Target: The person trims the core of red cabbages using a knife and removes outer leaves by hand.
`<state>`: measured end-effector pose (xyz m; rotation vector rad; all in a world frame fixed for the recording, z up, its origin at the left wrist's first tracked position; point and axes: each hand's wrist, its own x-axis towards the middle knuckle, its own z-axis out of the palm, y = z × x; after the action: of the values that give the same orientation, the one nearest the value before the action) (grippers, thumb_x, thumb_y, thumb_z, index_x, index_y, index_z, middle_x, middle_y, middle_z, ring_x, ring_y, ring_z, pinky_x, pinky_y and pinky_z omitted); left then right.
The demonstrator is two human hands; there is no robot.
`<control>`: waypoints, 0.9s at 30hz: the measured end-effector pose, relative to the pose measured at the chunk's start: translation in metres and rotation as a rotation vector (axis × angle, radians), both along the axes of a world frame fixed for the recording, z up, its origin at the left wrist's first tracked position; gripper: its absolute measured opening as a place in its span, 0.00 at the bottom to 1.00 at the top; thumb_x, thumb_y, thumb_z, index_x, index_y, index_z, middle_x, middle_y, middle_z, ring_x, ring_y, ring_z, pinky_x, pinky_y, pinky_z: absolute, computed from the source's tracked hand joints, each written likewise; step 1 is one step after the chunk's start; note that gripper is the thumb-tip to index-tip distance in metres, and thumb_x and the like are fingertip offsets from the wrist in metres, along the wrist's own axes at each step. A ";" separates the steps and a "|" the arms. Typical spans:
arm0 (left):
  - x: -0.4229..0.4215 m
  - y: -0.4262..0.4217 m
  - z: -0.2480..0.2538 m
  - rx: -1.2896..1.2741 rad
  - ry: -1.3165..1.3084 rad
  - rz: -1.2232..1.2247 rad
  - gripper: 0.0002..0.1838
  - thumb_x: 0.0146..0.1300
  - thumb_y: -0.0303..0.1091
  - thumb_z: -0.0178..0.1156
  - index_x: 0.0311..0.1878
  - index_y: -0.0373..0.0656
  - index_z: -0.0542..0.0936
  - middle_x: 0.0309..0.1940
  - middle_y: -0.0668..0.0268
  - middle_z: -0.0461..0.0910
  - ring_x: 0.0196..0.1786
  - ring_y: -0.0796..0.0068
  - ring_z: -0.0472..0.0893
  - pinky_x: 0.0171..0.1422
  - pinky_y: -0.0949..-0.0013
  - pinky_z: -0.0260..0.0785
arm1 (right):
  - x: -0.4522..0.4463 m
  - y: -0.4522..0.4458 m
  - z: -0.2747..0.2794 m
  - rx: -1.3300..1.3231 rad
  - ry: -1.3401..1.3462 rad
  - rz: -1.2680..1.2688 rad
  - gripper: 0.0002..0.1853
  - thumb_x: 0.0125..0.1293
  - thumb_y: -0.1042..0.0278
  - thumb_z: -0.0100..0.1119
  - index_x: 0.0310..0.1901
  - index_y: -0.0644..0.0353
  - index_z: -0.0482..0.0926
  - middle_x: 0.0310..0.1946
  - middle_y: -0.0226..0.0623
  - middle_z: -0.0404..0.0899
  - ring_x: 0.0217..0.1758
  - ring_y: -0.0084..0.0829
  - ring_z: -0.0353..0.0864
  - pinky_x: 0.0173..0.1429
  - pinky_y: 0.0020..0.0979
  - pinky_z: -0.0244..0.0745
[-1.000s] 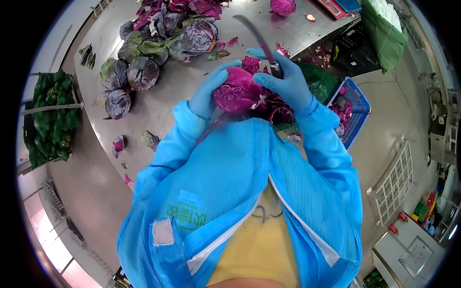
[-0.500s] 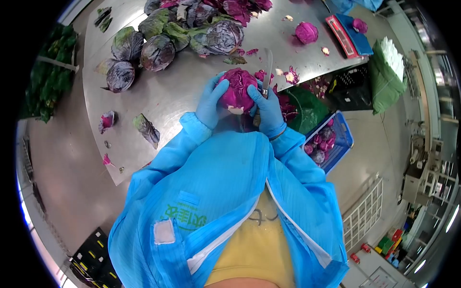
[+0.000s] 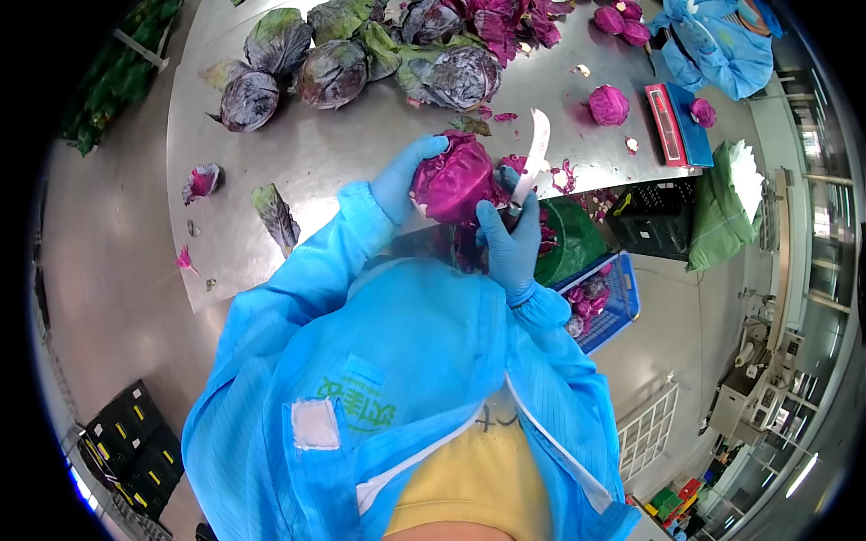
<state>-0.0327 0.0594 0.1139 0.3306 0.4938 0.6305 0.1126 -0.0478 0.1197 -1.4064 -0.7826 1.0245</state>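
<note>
A peeled red cabbage [image 3: 454, 178] is held over the near edge of the metal table by my left hand [image 3: 403, 177], its gloved fingers curled round the left side. In my right hand [image 3: 511, 242], also blue-gloved, a knife [image 3: 536, 149] is gripped by its handle, the curved blade pointing up and away from me. That hand sits just right of the cabbage, apart from its lower side. Dark trimmed leaves hang or lie partly hidden behind and below the two hands.
Several unpeeled cabbages [image 3: 332, 74] and loose leaves lie at the table's far left. A peeled cabbage [image 3: 608, 105] lies near the scale [image 3: 672, 124]. Right of me stand a blue crate [image 3: 615, 311] of cabbages, a green bag [image 3: 575, 242] and a black crate [image 3: 658, 216]. A co-worker's blue sleeve [image 3: 713, 45] shows beyond.
My right hand has come away from the cabbage and lowered slightly, with the knife tilted more to the right. The cabbage has turned in my left hand. My view has shifted.
</note>
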 end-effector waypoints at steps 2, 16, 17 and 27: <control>-0.004 0.003 -0.002 0.042 0.063 -0.011 0.23 0.62 0.43 0.59 0.57 0.40 0.74 0.49 0.59 0.80 0.49 0.67 0.81 0.57 0.66 0.74 | 0.007 -0.006 0.006 0.044 -0.141 -0.013 0.26 0.61 0.70 0.65 0.60 0.63 0.67 0.47 0.36 0.74 0.36 0.17 0.72 0.39 0.19 0.71; -0.011 0.012 -0.010 0.615 0.160 -0.196 0.26 0.63 0.41 0.53 0.61 0.35 0.72 0.58 0.58 0.75 0.60 0.70 0.73 0.67 0.67 0.62 | 0.027 0.013 0.063 0.368 -0.766 0.309 0.17 0.58 0.76 0.64 0.50 0.56 0.80 0.42 0.38 0.76 0.43 0.32 0.78 0.45 0.30 0.74; -0.010 0.013 -0.014 0.613 0.158 -0.199 0.26 0.63 0.41 0.53 0.61 0.35 0.72 0.58 0.58 0.75 0.60 0.70 0.73 0.67 0.67 0.62 | 0.023 0.019 0.066 0.439 -0.845 0.359 0.17 0.57 0.76 0.65 0.50 0.55 0.80 0.42 0.38 0.76 0.43 0.33 0.78 0.44 0.30 0.74; 0.000 0.019 -0.080 0.799 0.242 -0.295 0.22 0.65 0.40 0.54 0.59 0.37 0.74 0.55 0.63 0.76 0.58 0.74 0.74 0.66 0.70 0.62 | 0.027 0.039 0.063 0.270 -0.886 0.601 0.11 0.55 0.75 0.67 0.41 0.58 0.80 0.35 0.36 0.76 0.33 0.31 0.78 0.38 0.28 0.74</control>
<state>-0.0322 0.0782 0.0335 1.2246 0.3936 0.4769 0.1401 -0.0085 0.1827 -1.3949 -2.0031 0.6416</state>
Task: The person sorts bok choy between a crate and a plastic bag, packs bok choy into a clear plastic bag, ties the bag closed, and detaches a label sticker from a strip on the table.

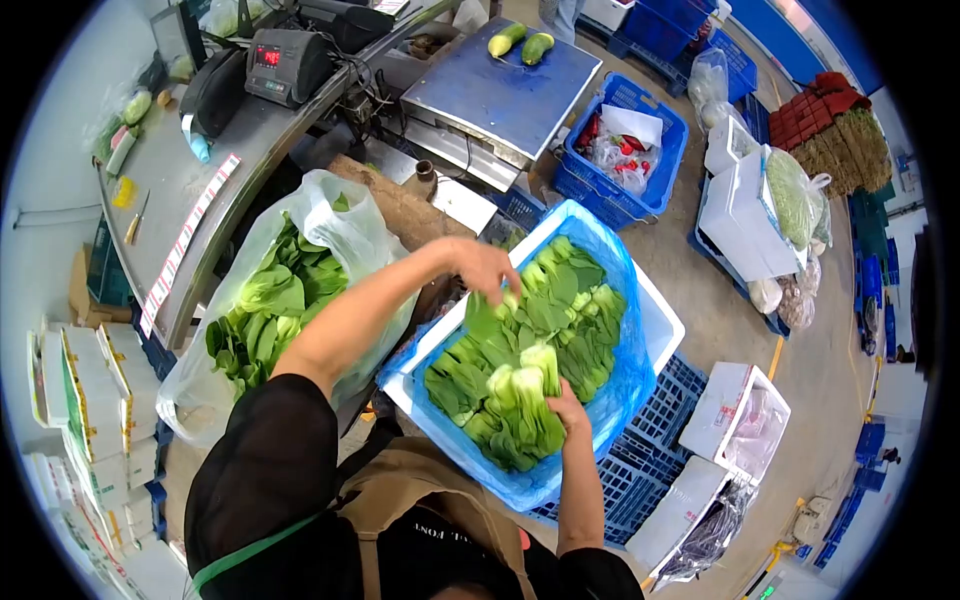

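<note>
A white foam box lined with blue plastic film holds rows of green bok choy. My left hand is over the box's far left part, its fingers closed on a head of bok choy that is smeared by motion. At the near right side of the pile, my right hand grips the side of a bunch of bok choy with pale stems. Left of the box, a clear plastic bag stands open with more loose bok choy inside.
A platform scale bearing two cucumbers stands ahead. Its display sits on the metal table. A blue crate is beyond the box; blue pallets and foam boxes lie to the right.
</note>
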A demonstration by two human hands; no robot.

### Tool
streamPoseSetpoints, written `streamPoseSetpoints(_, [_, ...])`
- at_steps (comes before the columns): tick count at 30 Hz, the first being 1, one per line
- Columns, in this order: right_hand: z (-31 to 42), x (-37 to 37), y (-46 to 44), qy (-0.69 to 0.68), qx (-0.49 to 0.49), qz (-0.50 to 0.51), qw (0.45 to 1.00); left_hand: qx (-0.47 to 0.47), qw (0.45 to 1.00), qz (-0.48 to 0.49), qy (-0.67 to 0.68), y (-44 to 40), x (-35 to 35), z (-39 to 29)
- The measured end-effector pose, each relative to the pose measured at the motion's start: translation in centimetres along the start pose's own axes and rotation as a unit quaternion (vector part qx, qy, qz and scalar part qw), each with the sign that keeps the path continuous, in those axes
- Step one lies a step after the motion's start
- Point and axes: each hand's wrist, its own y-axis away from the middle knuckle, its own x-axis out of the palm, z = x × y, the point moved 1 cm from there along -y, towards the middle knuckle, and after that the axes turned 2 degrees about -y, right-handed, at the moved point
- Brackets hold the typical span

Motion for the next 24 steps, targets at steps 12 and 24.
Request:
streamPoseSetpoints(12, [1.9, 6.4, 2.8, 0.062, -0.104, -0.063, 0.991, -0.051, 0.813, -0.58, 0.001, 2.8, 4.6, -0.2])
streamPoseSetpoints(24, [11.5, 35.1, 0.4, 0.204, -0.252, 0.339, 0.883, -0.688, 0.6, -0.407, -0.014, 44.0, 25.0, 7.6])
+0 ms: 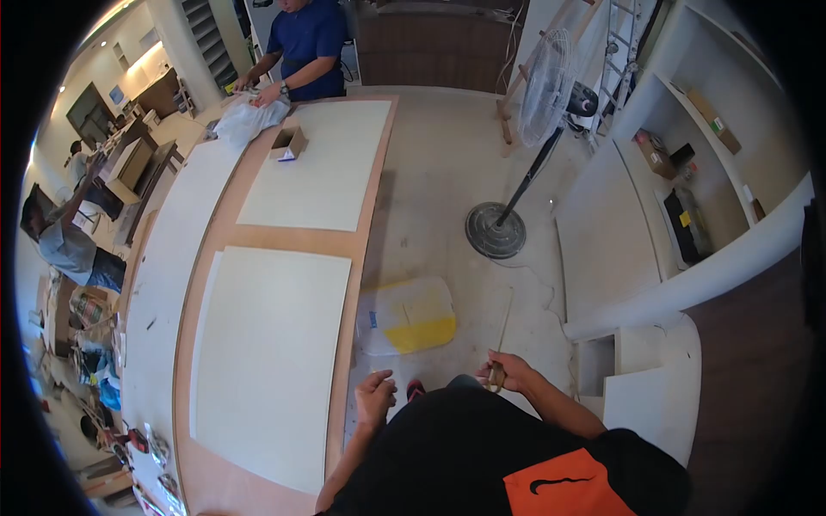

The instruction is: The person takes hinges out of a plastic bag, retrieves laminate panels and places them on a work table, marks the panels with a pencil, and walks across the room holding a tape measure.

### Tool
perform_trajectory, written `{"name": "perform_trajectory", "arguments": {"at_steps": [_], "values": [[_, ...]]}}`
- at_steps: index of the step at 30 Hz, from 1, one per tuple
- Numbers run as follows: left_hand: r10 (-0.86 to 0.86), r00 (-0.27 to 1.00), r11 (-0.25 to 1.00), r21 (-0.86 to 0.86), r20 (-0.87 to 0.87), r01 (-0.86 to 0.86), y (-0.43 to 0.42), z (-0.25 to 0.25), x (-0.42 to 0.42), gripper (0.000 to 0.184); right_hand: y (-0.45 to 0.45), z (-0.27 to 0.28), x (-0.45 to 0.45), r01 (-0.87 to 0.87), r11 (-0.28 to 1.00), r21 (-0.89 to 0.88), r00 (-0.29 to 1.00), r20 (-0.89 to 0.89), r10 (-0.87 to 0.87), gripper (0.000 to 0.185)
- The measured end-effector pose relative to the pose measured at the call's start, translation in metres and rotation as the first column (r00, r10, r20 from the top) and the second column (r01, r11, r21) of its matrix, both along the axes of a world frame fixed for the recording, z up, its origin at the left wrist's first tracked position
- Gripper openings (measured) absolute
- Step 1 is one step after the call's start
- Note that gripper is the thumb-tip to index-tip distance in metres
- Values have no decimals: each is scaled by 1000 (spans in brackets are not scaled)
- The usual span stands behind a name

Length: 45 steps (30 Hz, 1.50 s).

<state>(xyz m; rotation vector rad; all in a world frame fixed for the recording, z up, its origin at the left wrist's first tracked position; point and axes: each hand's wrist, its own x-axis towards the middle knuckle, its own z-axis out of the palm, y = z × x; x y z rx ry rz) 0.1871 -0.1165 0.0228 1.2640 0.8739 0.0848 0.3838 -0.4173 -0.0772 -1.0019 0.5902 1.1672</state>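
Note:
My right hand is closed around a yellowish tape measure, and a thin pale blade sticks out from it over the floor. Loosely bent, my left hand hangs beside the long table's edge with its fingers a little apart and nothing visible in them. Left of it, a large cream-white panel lies on the wood-coloured tabletop. A second white panel lies farther along, with a small open cardboard box on it.
A co-worker in a blue shirt handles a plastic bag at the table's far end. A standing fan and a translucent bin lid-like piece with yellow are on the floor. White shelving curves along the right; other people work at left.

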Motion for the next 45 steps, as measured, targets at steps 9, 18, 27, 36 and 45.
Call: {"name": "perform_trajectory", "arguments": {"at_steps": [9, 18, 27, 36, 45], "values": [[-346, 923, 911, 175, -167, 373, 21, -21, 185, 38, -15, -3, 111, -93, 989, -113, 994, 51, 99, 28], [-145, 975, 871, 446, -168, 207, 13, -18, 388, 36, 15, 2, 356, -378, 853, -361, 816, 306, 491, 22], [-140, 931, 715, 616, -337, 330, 24, 13, 483, 34, 97, -10, 533, -345, 902, -261, 825, 374, 424, 29], [-255, 936, 717, 602, -243, 352, 76, -21, 622, 33, 227, -48, 629, -401, 839, -369, 746, 400, 533, 32], [-199, 974, 812, 538, -112, 228, 210, -61, 812, 30, 331, -67, 844, -489, 597, -636, 645, 197, 738, 30]]}}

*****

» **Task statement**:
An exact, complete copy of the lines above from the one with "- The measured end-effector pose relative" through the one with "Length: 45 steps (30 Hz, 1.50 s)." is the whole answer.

» **Expected output**:
- The measured end-effector pose relative to the pose measured at the call's start, translation in metres and rotation as the first column (r00, r10, r20 from the top) and the second column (r01, r11, r21) of its matrix, both along the axes of a world frame fixed for the recording, z up, its origin at the left wrist's first tracked position
- Gripper openings (measured) absolute
- Step 1 is one step after the call's start
- Note that gripper is the thumb-tip to index-tip distance in metres
- Values have no decimals: each is scaled by 1000 (spans in brackets are not scaled)
- The usual span stands behind a name

Length: 45 steps (30 Hz, 1.50 s).

The exercise is done, and no more output is needed.